* _Exercise aim_: All lines between the start of the listing below and the line containing "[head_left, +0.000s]", inclusive, must be repeated exactly.

* _Source data_:
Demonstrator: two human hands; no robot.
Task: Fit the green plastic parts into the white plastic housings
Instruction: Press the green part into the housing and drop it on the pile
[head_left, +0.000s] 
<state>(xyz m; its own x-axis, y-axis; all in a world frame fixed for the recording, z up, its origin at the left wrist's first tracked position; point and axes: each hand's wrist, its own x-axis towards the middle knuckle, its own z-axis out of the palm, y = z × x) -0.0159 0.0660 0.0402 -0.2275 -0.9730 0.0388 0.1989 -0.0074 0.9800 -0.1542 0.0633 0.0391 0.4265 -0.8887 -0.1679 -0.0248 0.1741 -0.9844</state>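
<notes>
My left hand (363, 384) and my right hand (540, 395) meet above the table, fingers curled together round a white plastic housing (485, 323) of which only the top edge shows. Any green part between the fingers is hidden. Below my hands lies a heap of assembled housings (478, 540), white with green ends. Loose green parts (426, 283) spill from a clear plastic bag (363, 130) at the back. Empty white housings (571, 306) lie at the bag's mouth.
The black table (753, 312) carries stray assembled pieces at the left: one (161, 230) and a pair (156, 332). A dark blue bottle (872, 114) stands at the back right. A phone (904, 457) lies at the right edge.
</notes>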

* _Result_:
Demonstrator: two human hands; no robot.
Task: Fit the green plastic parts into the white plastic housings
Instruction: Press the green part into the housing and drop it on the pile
[head_left, +0.000s] 

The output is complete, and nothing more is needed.